Rizvan Khan ABD’de yaşayan Müslüman bir Hintli’dir. 11 Eylül’den sonra oğlu faşist Amerikalılar tarafından öldürülür. Khan’ın bir de hastalığı vardır. Farklı bir şekilde otistiktir. Karısı bu ölüm olayından sonra Khan’a ABD Başkanı’na gidip durumu anlatana kadar dönmeyeceğini söyler. Khan bunu ciddiye alır ve ABD Başkanı’na gider. Ona söyleyecek birkaç sözü vardır.

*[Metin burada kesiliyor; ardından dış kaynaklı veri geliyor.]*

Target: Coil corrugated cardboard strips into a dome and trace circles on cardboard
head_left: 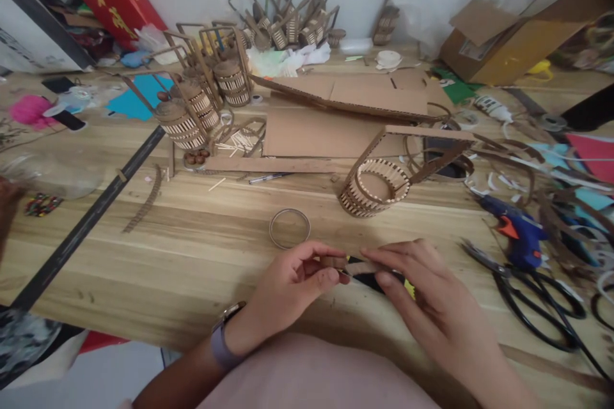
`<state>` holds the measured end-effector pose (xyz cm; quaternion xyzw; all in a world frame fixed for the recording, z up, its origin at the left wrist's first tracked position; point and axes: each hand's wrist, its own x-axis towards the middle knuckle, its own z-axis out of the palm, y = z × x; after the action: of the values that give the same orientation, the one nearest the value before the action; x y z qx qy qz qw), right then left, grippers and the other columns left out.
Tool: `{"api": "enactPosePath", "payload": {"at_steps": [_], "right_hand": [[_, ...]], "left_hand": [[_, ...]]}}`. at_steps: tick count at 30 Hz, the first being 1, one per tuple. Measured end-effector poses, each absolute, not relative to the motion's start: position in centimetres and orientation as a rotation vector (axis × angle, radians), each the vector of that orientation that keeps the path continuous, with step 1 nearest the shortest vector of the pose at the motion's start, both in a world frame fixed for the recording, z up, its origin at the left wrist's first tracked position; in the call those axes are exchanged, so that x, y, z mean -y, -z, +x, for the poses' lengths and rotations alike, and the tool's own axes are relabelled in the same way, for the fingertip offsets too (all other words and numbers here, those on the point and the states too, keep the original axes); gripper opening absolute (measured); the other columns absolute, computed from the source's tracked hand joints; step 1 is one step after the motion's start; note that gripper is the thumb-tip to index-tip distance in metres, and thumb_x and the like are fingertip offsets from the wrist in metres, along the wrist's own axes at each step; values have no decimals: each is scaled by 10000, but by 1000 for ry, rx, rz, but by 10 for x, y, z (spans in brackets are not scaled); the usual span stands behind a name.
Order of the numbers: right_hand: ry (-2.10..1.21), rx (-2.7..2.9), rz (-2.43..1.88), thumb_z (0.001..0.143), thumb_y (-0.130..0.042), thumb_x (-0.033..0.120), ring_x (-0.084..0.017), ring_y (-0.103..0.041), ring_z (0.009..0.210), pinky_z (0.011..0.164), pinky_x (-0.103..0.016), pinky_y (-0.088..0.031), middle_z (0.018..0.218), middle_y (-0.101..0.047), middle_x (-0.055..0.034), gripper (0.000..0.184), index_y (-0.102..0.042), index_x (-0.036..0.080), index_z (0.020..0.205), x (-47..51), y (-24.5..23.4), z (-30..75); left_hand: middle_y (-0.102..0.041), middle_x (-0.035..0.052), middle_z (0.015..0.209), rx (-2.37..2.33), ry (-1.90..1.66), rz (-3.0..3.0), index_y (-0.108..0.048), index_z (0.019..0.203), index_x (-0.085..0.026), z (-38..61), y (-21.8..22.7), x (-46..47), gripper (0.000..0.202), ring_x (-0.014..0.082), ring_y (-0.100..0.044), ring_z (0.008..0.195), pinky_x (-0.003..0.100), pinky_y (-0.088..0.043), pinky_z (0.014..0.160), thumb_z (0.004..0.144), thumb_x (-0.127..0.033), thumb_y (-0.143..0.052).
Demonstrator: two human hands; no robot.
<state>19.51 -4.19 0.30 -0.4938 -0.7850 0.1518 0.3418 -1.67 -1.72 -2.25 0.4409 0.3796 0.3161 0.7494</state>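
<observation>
Two bare hands (297, 284) are showing; one blue plastic glue gun with an orange trigger (522, 239) and one thin, round, silvery ring (270, 230) are lying out (one fluffy pink ball (29, 108), too).

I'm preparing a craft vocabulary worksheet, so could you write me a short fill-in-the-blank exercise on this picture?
1. The strip in the left hand and right hand is coloured ____.
2. The glue gun lies nearer the ____ hand.
3. The scissors have handles coloured ____.

Missing words: brown; right; black.
</observation>
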Motion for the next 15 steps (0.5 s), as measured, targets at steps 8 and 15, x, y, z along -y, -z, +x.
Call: {"api": "enactPosePath", "payload": {"at_steps": [8,15], "right_hand": [[-433,1915,-1281,894,-645,192,-209,-630,733,595,-333,-510,804,-702,-33,171,-708,277,1028,50,-2,186],[-427,1836,-1293,874,-653,158,-192,-613,691,539,-310,-482,739,-649,-17,262,-730,310,1072,56,2,180]], "left_hand": [[-757,68,1063,-823,-693,962,-699,1062,-193,-18,16,19,262,213,-698,1022,334,-524,894,847,-334,-752],[-767,40,1004,-785,-703,776,-755,1000,-200,-19,18,24,292,206,-693,993,316,-513,890,733,-274,-849]]}}
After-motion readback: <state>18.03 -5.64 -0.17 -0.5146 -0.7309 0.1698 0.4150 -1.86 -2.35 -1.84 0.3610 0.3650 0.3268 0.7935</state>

-Kara Altın - Black Gold, 2012

Auda ölmek üzere olan kardeşine “Kardeşim lütfen Allah’a sığın” der, Ali ise şöyle cevaplar: “Beni ezen ayağı mı öpeyim?” Auda devam eder: “Öldükten sonra bir melek gelecek yanına hangi tanrıya inandığını soracak, ne diyeceksin?” Ali zar zor cevaplar:  “Allah”. “Melek soracak hangi peygambere inanıyorsun?”: “Muhammed”. “Hangi dine inanıyorsun?” “İslam” der ve Ali ölür. Bu sahne belki kaba bir propaganda olarak algılanabilir. Ama filmin bu küçücük sahnesindeki Ali’nin yaşadığı değişim inananlar için bambaşka etkilere sahip. Yönetmen bu sahneyle Müslüman inancını ve Batı medeniyetini birleştiriyor.

-Malcolm X, 1992

Babası Ku Klux Klan tarafından öldürülen Malcolm, çağdaşı bir çok siyah gibi umutsuz ve zor bir çocukluk geçirir. Neticesinde hayatı günlük yaşayan bir hırsıza dönüşür. Sonunda hapise girdiğinde İslam öğretisi kendisini yeniden tanımlamasına yardımcı olur. Burada dahil olduğu toplulukta kendini bulur ve yükselmeye başlar. Hapisten çıkınca Malcolm, adeta bir mesih işlevi yüklenir ve kendilerini birer suçlu yapan toplumsal adaletsizliğe başkaldırır.

-Amreeka, 2009

Muna, Ramallah’ta yaşanan çatışmalar yüzünden 15 yaşındaki oğlu Fadi ile Amerika’da bir kasabada yaşayan kız kardeşinin yanına yerleşmeye karar verir. Hem kızkardeşinin ve ailesinin hayatına ve hem de Amerika’ya ayak uydurmaya çalışan Muna ve Fadi için “vaat edilmiş topraklarda” bir gelecek kurmak hiç de kolay olmayacaktır. Batı Şeria’da bankacılık yapan Muna, Amerika’da ancak bir hamburgercide iş bulur. Oğlu ise Amerikan okulunda “Genç Usame Bin Ladin” olarak parmakla gösterilir.